Oui, ceux qui sont sortis de leur coquilles hier, ceux qui ont exorcisé leurs peurs, oublié leur peti ego, ceux qui ont manifesté, ceux qui ont risqué, ceux qui ont bravé l'ogre, qui ont aidé, soutenu, secouru, qui ont soudain découvert leur humanité semblent s'être déjà rangé aujourd'hui. Ils ont peut-être oublié cet instant rare de lucidité, de grandeur et de générosité, tant ils ne donnent plus de la voix, ils ne font rien pour arrêter le reflux de la saleté, de la pourriture, de l'abus, de l'hypocrisie, de la débrouille, tous refoulés l'espace de quelques jours ou de quelques semaines.

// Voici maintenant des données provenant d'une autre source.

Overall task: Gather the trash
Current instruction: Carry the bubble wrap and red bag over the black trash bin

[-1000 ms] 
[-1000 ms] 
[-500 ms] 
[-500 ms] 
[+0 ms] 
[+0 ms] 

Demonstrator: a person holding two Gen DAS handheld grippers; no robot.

Certes. Mais, je 'ai le droit de faire aucun reproche à ces gens. Je n'ai surtout pas à leur donner des leçons parce que je n'ai rien fait de bon moi-même. Ni avant ni après. Et je n'ai même pas leurs excuses. Je n'ai pas à expliquer à mon enfant pourquoi il doit aller nu-pieds à son école ou pourquoi il ne peut pas y aller du tout ni à me soucier du prix du café et du paquet de cigarettes ni à me préoccuper de mes fins de moi qui commencent le cinquième jour de ce même mois ni encore d'être عقوبة ربّي, un ignorant bernable et manipulable à volonté. Non, je n'ai aucune de ces excuses. Pourtant, je n'ai rien fait qui vaille d'être brandi. Aucun acte de bravoure, aucun élan de générosité dont je puisse me prévaloir, que je puisse un jour raconter à mes petits-enfants. Quand je suis rentré, je n'ai fait que voir et revoir famille et amis. Je n'ai pas consacré un seul jour à la vie publique. C'est à peine si j'ai regardé les infos à la télé de temps en temps, une fois par semaine. Depuis le 13 janvier, depuis toujours, je n'ai rien fait d'autre qu'écrire avec plus ou moins d'assiduité, plus ou moins de pertinence, plus ou moins de véhémence dans ce cahier virtuel qui n'intéresse personne, des textes que même ma fille adolescente qui a fait le gros de sa scolarité dans des écoles françaises déclare incompréhensibles. Et aujourd'hui, à peine sept mois plus tard, alors que je n'ai rien fait d'autre et que cet acte, écrire dans un blog, surtout comme mon écriture et mon blog à moi, est ce qui illustre le mieux l'expression "masturbation intellectuelle", je suis déjà las d'écrire (d'où la référence à ce beau texte de Wallada).
Alors, autant se taire. Cela a au moins le mérite de la dignité, ou, à défaut, celui de la décence et, comme le dit un ami qui visite ce blog de temps en temps, seul le silence est.